Using the famous SpamAssassin tool it is possible to score e-mails. One can score on the contents of subject, body, headers etcetera. A lot of good rules are already supplied and it’s possible to write your own. When a new spam run comes in, we used to create new rules for the spam mails that slipped trough. That works, and afterwards the mails are tagged as spam.

As you can imagine, this procedure is both time consuming and a bit late: only after we see mails slipping through we can create rules to catch them. Of course this procedure will always be some sort of a last resort if all else fails but I wanted to setup something more proactive.

To start from the beginning, how is all this spam sent?
It can’t be send from one or a few locations only, because then it’d be easy to block. Instead, most spam is sent by botnets these days. Botnets usually have hundreds of thousands pc’s under control and one of the main things they do is sending spam. For example to advertise online casino’s, fake banking sites or other scams. Because there are so many infected PC’s, it’s not easy to block them all. Or is it?

When thinking about this, I realized most (if not all) members of these botnets are infected Windows pc’s. Also, these mails are often directly sent from the PC to the final destination mailserver (instead of using the SMTP server of their ISP).

If we could detect the OS of the client that connects to our mailserver, we could then apply certain actions based on the OS. The idea here is that most ISP’s use Linux, Unix or Mac servers. And if they are using Windows, it is likely to be some Server version instead of ‘Windows Vista’, ‘Windows XP’, etcetera. Interesting!

What we want to do here is known as Passive OS Fingerprinting. A tool that implements this is for example P0f. You run P0f as a deamon on the mailserver that accepts the incoming connections. Based on the traffic that flows by, P0f is able to guess the OS of the client that connects. It is passive, so the client never knows we’re doing this. Nothing is in between the client and the mailserver, P0f is just analyzing the traffic. Now that P0f knows the OS of the client, we can decide what to do with this information. In our setup it works like this:

1. When the OS is Windows, but not Windows Server, activate Greylisting. When another or unknown OS is detected, start mail delivery immediately;

The idea behind this is that mail sent from infected Windows PC’s is usually poorly written. They cannot handle the fact the mailserver sends a 400 series temporary error message and most give up after just one attempt. This technique is called Greylisting and it alone reduces the number of spam mails significantly. But, Greylisting has drawbacks as well. The biggest drawback in my opinion is that it can delay mail up to 30 minutes or more.
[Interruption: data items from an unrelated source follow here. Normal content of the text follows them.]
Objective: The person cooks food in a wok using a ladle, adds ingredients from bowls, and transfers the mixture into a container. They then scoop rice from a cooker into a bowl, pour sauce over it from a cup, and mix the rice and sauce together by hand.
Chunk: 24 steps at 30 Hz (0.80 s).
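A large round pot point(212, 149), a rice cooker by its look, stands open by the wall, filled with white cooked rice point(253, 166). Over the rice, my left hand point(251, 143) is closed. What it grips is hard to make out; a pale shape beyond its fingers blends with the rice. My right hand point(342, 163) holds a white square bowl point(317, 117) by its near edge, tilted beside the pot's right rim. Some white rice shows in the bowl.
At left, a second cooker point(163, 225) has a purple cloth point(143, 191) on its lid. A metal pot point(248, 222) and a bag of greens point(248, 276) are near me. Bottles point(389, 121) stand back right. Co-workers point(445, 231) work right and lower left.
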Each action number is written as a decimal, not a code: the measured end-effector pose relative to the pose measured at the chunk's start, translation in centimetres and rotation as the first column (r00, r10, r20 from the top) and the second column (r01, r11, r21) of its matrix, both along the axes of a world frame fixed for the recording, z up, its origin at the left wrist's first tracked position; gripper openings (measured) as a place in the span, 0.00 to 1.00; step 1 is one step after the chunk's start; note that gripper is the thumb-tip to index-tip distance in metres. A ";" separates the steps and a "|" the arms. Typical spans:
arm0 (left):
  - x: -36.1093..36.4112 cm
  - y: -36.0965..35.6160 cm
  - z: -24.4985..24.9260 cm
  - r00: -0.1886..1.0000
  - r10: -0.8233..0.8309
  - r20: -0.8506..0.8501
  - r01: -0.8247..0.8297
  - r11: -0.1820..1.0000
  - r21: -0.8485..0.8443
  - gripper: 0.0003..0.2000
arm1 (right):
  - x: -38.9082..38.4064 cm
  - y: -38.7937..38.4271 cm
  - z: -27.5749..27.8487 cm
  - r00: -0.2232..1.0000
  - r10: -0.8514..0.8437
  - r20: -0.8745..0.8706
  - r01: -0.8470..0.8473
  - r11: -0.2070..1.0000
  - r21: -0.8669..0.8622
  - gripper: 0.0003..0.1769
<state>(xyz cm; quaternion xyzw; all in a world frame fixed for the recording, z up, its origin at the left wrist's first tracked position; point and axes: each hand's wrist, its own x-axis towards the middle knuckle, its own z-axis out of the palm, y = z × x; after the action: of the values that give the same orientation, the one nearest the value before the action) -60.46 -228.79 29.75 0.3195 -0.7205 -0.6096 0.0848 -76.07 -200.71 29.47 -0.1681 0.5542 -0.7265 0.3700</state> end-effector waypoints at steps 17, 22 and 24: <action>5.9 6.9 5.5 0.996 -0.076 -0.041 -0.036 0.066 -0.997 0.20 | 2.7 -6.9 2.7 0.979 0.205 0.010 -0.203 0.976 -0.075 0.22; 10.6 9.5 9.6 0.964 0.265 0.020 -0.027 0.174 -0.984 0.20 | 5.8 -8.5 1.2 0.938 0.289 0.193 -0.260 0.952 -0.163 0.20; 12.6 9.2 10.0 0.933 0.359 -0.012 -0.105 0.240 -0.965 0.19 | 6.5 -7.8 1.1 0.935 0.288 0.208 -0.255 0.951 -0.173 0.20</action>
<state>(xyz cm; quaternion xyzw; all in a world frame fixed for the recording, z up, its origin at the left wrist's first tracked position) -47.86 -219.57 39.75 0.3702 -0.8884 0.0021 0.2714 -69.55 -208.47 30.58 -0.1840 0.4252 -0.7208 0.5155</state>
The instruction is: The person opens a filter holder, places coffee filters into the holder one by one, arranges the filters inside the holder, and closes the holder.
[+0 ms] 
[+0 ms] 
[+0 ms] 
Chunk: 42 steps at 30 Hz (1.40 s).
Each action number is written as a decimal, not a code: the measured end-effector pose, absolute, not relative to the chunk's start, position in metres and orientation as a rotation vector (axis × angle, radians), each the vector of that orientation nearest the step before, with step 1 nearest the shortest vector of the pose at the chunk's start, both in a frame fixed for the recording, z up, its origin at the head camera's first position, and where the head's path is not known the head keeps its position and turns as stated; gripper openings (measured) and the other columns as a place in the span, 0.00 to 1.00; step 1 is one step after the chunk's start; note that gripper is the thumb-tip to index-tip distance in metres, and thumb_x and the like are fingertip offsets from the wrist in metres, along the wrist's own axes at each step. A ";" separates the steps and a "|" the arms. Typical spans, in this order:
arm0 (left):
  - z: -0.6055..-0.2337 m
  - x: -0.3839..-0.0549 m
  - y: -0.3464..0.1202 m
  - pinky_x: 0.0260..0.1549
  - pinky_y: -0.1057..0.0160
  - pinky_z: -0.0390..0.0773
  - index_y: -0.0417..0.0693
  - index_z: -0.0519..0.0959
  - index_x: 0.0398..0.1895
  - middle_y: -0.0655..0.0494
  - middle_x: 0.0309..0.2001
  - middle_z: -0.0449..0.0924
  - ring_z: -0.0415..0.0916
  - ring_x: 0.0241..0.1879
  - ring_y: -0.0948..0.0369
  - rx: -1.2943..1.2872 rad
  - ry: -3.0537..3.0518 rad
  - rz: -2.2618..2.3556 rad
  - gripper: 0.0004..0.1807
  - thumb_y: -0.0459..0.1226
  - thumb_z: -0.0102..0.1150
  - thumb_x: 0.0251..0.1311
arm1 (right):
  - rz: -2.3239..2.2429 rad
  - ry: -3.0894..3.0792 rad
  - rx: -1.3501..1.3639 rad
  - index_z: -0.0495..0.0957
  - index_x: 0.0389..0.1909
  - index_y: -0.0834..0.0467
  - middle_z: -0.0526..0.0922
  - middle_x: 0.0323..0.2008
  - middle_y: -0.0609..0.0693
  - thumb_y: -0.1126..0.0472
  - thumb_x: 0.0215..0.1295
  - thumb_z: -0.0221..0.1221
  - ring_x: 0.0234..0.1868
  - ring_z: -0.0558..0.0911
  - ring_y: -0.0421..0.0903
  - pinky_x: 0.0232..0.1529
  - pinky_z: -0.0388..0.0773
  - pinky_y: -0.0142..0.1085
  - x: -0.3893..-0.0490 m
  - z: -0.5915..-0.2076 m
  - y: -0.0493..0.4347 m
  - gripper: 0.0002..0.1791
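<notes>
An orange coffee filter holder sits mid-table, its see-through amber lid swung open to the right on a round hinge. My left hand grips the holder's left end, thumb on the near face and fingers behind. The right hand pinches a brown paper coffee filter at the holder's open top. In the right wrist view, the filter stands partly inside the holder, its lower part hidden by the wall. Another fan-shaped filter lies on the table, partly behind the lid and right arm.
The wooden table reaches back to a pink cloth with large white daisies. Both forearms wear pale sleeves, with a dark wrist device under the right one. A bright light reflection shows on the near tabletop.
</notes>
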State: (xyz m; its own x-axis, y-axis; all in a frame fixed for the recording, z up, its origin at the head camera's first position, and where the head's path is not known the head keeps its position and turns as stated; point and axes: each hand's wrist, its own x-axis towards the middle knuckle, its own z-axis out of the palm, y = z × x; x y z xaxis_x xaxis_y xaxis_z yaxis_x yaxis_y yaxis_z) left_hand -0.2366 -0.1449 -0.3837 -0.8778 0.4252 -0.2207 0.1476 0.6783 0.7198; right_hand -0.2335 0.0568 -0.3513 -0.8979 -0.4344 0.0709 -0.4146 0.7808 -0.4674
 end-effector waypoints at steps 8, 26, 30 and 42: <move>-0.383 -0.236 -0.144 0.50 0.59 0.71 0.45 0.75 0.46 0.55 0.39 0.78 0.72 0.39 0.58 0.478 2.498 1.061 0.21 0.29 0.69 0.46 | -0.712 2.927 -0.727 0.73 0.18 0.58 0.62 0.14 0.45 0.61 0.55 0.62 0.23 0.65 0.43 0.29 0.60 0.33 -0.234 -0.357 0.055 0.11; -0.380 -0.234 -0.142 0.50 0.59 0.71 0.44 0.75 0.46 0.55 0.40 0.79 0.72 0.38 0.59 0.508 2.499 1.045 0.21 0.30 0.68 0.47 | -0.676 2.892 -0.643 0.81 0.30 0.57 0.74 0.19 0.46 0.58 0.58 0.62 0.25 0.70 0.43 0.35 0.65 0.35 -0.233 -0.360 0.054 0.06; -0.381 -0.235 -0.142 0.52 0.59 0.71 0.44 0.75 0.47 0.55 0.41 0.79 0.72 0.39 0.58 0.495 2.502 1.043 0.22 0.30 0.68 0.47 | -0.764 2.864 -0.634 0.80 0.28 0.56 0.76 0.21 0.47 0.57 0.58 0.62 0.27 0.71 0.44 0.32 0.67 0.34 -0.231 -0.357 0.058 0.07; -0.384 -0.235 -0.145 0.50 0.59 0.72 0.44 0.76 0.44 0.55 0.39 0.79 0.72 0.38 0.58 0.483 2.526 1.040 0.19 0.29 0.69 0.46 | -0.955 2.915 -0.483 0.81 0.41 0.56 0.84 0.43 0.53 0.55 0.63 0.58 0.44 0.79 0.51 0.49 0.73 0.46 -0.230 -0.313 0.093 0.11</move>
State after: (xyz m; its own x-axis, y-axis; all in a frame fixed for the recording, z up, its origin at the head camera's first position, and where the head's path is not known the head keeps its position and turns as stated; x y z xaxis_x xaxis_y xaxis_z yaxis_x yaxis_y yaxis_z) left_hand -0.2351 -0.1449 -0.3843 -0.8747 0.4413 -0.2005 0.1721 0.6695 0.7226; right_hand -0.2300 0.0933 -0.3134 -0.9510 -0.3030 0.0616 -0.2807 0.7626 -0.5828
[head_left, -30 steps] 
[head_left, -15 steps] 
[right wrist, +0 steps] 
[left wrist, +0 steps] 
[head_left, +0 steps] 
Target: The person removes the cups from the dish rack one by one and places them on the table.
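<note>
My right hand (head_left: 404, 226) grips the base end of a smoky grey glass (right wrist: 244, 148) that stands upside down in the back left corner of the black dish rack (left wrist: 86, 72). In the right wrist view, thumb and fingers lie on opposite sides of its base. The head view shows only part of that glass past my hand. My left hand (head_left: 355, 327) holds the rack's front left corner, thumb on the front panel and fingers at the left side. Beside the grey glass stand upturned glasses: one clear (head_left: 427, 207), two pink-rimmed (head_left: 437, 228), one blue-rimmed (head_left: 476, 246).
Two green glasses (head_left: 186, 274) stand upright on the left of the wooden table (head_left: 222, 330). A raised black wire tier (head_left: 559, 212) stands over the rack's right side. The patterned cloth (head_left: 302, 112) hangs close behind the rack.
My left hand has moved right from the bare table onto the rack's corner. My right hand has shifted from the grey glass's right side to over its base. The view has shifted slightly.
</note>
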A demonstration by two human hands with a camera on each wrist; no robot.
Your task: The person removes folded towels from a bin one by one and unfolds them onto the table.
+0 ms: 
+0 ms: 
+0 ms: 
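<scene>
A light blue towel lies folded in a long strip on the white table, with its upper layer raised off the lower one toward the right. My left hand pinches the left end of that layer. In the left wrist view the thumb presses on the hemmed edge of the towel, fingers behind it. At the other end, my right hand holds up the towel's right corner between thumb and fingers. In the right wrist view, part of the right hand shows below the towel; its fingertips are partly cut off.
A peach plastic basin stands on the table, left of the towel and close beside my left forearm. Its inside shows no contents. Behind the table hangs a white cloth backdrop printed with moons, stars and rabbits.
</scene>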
Most customers we serve find this annoying.

2. At the time the connection is accepted and the mail is delivered, we set a ‘X-P0f-OS:’-header with the detected OS;

Combining Greylisting and P0f creates a more ideal solution: Windows PC’s should not send mail directly to the recipients mailserver, but use the Provider SMTP server instead. One could say that when such a PC is sending mails directly, it is at least suspicious. That is, in my opinion, enough reason to Greylist them. There must be some spam software that understands Greylisting (now or in the future) and that will eventually connect again after some time and deliver the mail. That’s why there is an action #3:

3. This header is consulted later on in the delivery process, and when Windows appears (again, not Windows Server), Spamassassin assigns some points to the spam-score.

Because mail that is sent directly from a Windows PC is suspicious to me. The OS score helps reaching the score needed for Spamassassin to tag it. The interesting thing is that this is proactive: you just don’t know what new mail spammers will send, but what you do know is that the next mail is probably send by an infected Windows PC.

This setup is now up and running, so I’ll let you all know what my experiences are after some time. When I find the time, I will also write some blogs in more detail on how to setup such a system.

Any other methods you use to stop spam effectively?